Work request:
All lines in the material containing the word "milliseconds" need to be copied.

Information provided Start Marker

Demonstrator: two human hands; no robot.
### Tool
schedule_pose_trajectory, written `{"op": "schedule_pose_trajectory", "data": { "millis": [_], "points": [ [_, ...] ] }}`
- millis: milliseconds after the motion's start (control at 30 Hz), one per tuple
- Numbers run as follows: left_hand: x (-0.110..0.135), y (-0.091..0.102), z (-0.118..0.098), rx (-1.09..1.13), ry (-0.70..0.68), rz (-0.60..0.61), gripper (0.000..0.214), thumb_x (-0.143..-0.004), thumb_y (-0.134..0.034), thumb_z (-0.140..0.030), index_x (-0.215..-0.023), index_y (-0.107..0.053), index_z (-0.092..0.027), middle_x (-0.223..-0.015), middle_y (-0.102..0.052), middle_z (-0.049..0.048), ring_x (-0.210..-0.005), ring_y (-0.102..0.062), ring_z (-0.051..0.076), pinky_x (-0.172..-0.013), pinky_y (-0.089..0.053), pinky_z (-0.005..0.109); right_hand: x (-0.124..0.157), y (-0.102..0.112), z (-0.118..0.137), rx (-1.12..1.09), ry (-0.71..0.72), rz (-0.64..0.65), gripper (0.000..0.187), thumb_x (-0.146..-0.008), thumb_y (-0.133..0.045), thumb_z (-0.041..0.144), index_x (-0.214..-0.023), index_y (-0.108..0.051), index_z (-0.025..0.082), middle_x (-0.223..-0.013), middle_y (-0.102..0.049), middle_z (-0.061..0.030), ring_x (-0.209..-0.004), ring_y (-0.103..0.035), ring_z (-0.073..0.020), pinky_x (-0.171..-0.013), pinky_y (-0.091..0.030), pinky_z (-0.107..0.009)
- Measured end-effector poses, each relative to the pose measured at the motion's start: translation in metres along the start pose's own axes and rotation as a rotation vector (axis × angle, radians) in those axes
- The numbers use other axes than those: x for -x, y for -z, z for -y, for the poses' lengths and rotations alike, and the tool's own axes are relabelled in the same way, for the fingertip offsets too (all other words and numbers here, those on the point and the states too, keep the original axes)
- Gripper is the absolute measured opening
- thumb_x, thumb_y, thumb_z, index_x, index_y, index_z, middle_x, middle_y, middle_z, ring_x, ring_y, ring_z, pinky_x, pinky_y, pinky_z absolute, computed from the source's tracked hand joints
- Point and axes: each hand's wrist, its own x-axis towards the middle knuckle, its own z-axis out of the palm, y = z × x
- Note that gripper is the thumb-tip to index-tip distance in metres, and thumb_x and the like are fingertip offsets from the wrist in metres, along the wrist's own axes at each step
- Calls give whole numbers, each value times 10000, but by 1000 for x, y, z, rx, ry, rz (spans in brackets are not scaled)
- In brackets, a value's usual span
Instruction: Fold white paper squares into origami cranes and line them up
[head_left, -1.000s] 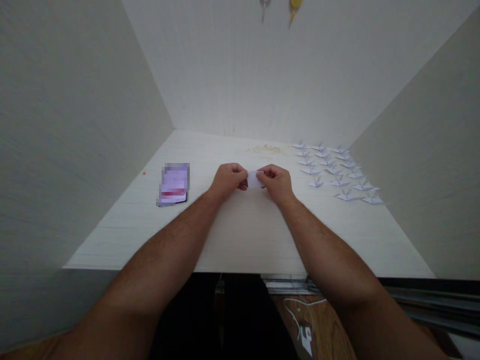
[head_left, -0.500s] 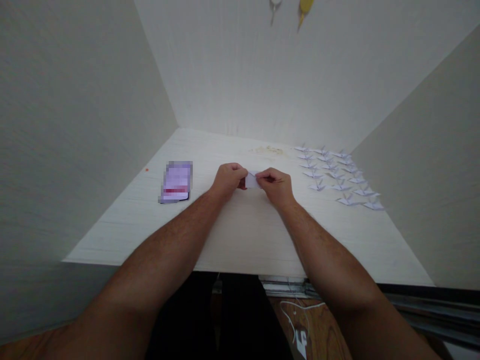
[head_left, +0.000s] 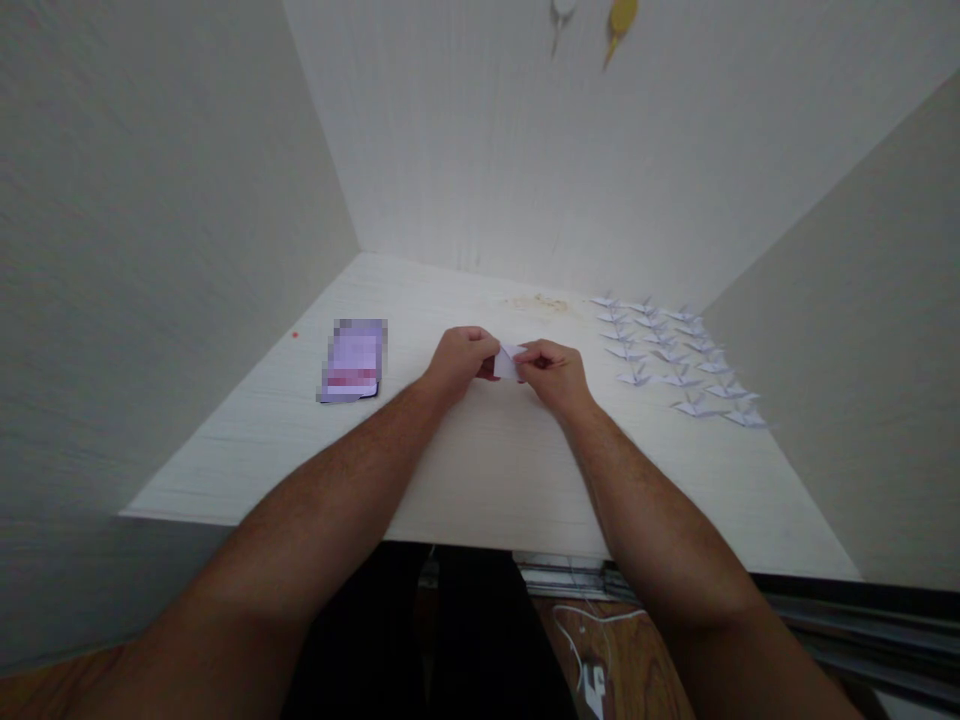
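Observation:
Over the middle of a white desk (head_left: 487, 470), both my hands pinch a small folded piece of white paper (head_left: 507, 361). My left hand (head_left: 459, 360) grips its left side with curled fingers. My right hand (head_left: 553, 372) grips its right side, thumb and fingertips pressed on the fold. The paper is partly hidden by my fingers. Several small folded paper cranes (head_left: 675, 355) lie in rows to the right of my hands.
A purple and white flat pack (head_left: 352, 359) lies on the desk to the left. Walls close the desk in on the left, back and right. Two small things, one yellow (head_left: 619, 20), hang high on the back wall. A cable (head_left: 592, 660) lies on the wooden floor below.
My hands have drawn closer together over the paper, so less of it shows, and the view has drifted slightly. Nothing else on the desk has moved.

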Motion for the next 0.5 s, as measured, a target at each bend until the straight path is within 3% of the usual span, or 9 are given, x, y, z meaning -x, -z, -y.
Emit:
{"op": "schedule_pose_trajectory", "data": {
  "millis": [167, 333, 500],
  "points": [
    [5, 0, -5, 64, 61, 71, 189, -652, -714, -289, -684, -583, -156, -621, -659, 40, -530, -623, 138, -513, -526, 263, 1, -1, 0, 0, -11, -34, 83, -657, -683, 257, -723, -706, 213, -793, -720, -10, -612, -623, -127, -591, -517, -284],
    [2, 1, -2, 56, 45, 38, 193, -612, -746, -243, -674, -591, -146, -573, -609, 10, -489, -562, 108, -493, -517, 256, 2, 0, 0, 20, 16, -16, 97, -680, -698, 268, -754, -726, 212, -836, -730, -22, -632, -634, -127, -615, -533, -290],
    [1, 0, 0, 12, 17, -2, 154, -616, -725, -220, -671, -601, -147, -572, -602, 0, -486, -548, 99, -487, -501, 243, 1, 1, 5, 12, -82, -21, 202, -747, -692, 389, -701, -688, 192, -626, -650, 2, -551, -585, -119, -556, -515, -273]
  ]
}}
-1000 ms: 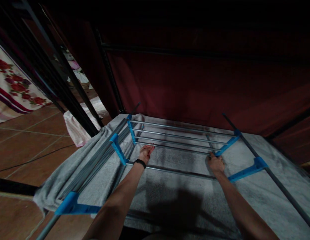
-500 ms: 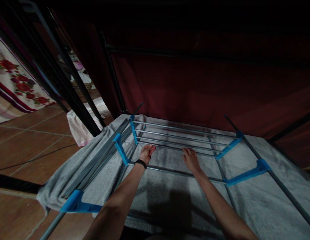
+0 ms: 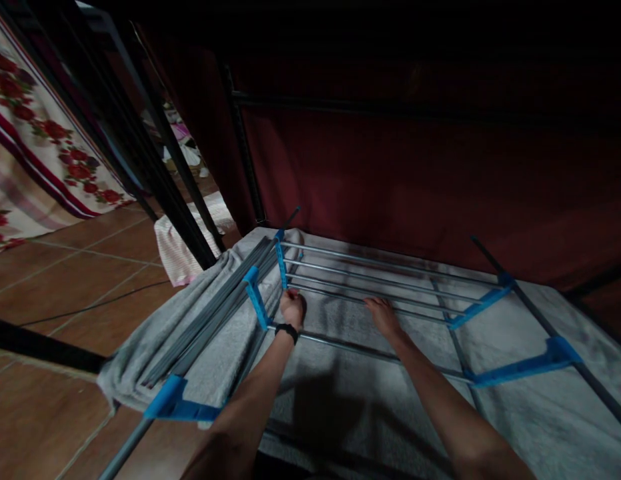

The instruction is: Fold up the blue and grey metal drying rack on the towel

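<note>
A rack of grey metal tubes with blue plastic brackets lies on a grey blanket [image 3: 335, 363]. My left hand [image 3: 293, 312], a black band at its wrist, is closed at the left end of the nearest tube in the far row, beside a blue bracket [image 3: 281, 263]. Its fingertips are partly hidden. Farther along the same metal tube [image 3: 335, 295], my right hand [image 3: 385, 319] has its fingers bent over it. Another blue bracket [image 3: 477, 308] carries the row's right end. A separate crossbar [image 3: 345, 345] passes beneath both forearms.
Loose grey tubes [image 3: 215, 307] lie bundled on the left of the blanket. Nearer blue brackets [image 3: 525, 365] hold the side poles. A dark red curtain [image 3: 390, 187] hangs behind, with black posts [image 3: 175, 213] at left. Tiled floor [image 3: 80, 280] and a flowered cloth [image 3: 55, 147] lie beyond.
My left hand has moved left along the tube to the bracket, its fingers now curled in. The right hand stays at the tube, fingers closer together. The view has shifted slightly.
</note>
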`<state>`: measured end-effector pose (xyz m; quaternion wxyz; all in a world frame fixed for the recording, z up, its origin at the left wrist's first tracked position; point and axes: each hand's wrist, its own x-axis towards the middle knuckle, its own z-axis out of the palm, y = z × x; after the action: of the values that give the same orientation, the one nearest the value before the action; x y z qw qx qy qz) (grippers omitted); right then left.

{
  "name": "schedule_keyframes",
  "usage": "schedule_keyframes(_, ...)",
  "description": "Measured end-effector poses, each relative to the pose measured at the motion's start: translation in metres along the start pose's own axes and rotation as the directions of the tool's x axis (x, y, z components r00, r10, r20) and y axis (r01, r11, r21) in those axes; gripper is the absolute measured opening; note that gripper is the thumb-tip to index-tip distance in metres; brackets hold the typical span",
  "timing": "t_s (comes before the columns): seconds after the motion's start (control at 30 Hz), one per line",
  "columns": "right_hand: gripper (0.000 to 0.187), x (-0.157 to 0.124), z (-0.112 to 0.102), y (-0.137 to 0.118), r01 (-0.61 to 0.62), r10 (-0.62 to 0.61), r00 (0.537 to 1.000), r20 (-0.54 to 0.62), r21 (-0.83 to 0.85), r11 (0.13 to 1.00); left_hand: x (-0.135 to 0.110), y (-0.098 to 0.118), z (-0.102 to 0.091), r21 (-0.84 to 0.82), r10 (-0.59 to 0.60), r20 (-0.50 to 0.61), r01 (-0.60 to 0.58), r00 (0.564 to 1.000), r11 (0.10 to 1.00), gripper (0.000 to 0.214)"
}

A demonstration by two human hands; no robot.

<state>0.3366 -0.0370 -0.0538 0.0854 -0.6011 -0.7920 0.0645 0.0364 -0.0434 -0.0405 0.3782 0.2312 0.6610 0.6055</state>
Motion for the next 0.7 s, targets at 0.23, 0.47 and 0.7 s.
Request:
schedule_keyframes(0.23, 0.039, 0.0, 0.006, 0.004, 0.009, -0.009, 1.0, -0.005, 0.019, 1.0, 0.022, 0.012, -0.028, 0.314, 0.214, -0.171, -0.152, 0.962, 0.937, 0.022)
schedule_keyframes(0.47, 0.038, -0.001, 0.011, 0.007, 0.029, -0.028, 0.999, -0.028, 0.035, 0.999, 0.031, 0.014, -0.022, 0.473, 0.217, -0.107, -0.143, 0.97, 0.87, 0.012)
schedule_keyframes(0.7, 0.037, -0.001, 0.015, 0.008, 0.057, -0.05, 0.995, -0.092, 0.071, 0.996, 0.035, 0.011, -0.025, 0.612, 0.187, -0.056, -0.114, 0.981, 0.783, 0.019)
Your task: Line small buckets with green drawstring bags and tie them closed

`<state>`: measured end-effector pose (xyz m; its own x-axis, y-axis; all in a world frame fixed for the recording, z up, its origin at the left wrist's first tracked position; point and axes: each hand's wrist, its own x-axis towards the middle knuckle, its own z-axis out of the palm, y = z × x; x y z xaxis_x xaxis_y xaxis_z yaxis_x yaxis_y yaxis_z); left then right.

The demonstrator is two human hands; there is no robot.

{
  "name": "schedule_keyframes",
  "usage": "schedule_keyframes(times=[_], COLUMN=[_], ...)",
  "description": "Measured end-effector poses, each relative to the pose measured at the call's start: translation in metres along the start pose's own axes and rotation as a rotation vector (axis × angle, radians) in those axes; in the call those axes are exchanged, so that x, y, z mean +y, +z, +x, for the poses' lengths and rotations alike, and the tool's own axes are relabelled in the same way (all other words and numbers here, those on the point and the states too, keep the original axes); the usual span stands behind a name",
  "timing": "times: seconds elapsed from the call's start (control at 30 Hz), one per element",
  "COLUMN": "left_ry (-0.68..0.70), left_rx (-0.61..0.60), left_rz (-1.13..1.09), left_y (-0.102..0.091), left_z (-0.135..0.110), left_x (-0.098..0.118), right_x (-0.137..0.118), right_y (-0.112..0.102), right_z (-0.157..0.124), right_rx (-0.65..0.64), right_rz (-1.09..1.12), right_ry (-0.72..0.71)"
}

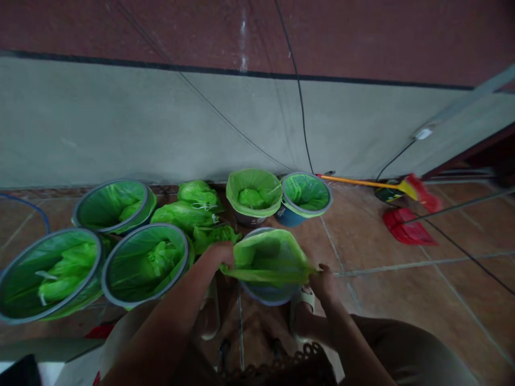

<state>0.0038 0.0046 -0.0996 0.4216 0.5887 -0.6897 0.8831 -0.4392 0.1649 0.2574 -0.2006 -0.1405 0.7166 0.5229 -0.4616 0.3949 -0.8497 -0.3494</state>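
Between my feet stands a bin (267, 297) with a green plastic bag (265, 274) spread across its mouth. My left hand (222, 254) grips the bag's edge on the left side, fingers closed. On the right side, my right hand (323, 282) pinches the same edge, so the near rim of the bag is stretched taut between both hands. The bag's far part lies over the back of the bin's rim. Just beyond are a dark bin (249, 217) and a blue bin (293, 216), both lined with green bags.
To the left stand several lined bins (147, 265), holding bundled green bags. Tied green bundles (183, 214) lie on the tiles beside them. A broom (362, 182) and a red dustpan (406, 225) lie at the right. Cables hang along the wall (161, 123).
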Motion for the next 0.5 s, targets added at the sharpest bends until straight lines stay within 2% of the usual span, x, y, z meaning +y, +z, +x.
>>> schedule_keyframes(times=[0.1,0.17,0.27,0.37,0.5], left_ry=[0.055,0.075,0.028,-0.022,-0.022], left_rx=[0.131,0.215,0.247,0.260,0.263], left_rz=[-0.049,-0.105,-0.112,-0.076,-0.070], left_y=[-0.013,-0.015,-0.005,0.008,0.014], left_z=[0.006,0.014,0.028,0.040,0.050], left_x=[0.015,0.026,0.040,0.050,0.052], right_x=[-0.040,-0.065,-0.092,-0.104,-0.099], right_y=[-0.010,-0.013,-0.009,0.002,0.013], right_z=[0.014,0.025,0.044,0.059,0.075], right_rx=[0.122,0.116,0.060,0.040,0.050], right_rz=[-0.195,-0.314,-0.406,-0.411,-0.296], right_ry=[-0.161,-0.257,-0.342,-0.394,-0.416])
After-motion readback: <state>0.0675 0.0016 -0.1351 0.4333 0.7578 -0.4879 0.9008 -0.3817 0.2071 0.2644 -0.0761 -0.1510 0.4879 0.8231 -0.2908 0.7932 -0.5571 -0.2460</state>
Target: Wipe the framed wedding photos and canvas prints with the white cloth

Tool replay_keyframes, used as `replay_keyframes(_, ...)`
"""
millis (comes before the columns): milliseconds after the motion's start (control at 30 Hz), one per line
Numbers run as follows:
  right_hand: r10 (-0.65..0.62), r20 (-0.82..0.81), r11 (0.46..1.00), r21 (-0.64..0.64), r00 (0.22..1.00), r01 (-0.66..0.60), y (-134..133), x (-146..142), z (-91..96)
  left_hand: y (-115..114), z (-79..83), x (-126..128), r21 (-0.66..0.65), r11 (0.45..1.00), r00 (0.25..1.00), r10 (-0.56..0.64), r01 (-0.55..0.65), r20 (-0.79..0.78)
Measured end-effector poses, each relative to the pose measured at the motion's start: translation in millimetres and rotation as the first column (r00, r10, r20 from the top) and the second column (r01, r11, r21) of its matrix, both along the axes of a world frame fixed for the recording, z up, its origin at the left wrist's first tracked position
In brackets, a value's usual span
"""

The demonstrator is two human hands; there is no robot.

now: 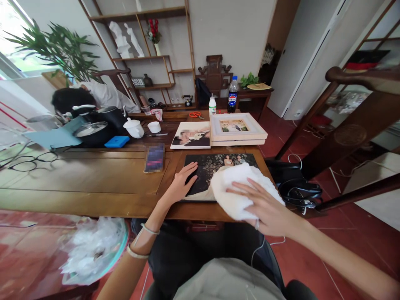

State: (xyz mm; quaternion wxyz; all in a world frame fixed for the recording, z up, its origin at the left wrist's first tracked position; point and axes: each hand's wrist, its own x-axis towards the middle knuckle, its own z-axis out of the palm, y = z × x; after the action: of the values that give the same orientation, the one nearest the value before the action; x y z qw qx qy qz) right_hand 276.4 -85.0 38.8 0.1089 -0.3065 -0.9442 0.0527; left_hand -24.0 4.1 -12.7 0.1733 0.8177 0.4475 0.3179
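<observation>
A dark photo panel (204,170) with a couple in wedding clothes printed on it lies flat at the front edge of the wooden table. My left hand (184,179) rests on its left side, fingers stretched out and slightly apart. On the right half, my right hand (259,204) presses a bunched white fluffy cloth (231,183) onto the surface, fingers over the top of it. The cloth hides much of the panel's right part. Just behind are a lighter photo panel (190,135) and a stack of white framed pictures (239,125).
Left of the panel lies a phone (154,158). Further back are a blue box (117,141), a white teapot (134,127), orange-handled scissors (196,114), a white bottle (212,105) and a cola bottle (233,95). Another person (93,96) bends down at the far left. A bag-filled bin (93,250) stands below left.
</observation>
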Motion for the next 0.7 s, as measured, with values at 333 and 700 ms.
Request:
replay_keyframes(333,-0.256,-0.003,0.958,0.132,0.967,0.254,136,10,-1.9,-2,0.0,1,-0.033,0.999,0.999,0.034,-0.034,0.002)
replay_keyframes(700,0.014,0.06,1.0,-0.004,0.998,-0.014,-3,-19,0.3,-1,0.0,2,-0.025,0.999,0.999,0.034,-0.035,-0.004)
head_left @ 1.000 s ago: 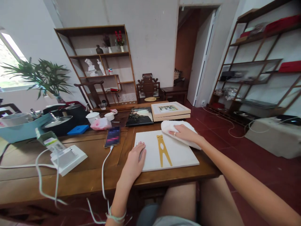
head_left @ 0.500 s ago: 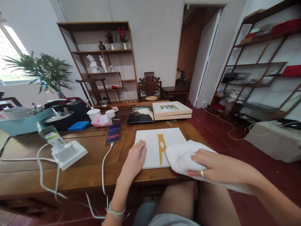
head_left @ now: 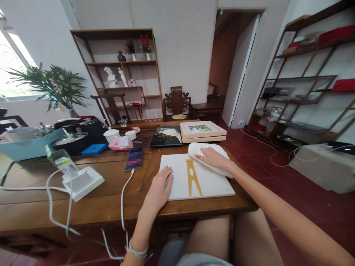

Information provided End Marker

Reply to the exercise:
- millis: milliseconds after the motion's start (control at 30 Hz), one per tuple
millis (comes before the columns): milliseconds after the motion's start (control at 30 Hz), one per line

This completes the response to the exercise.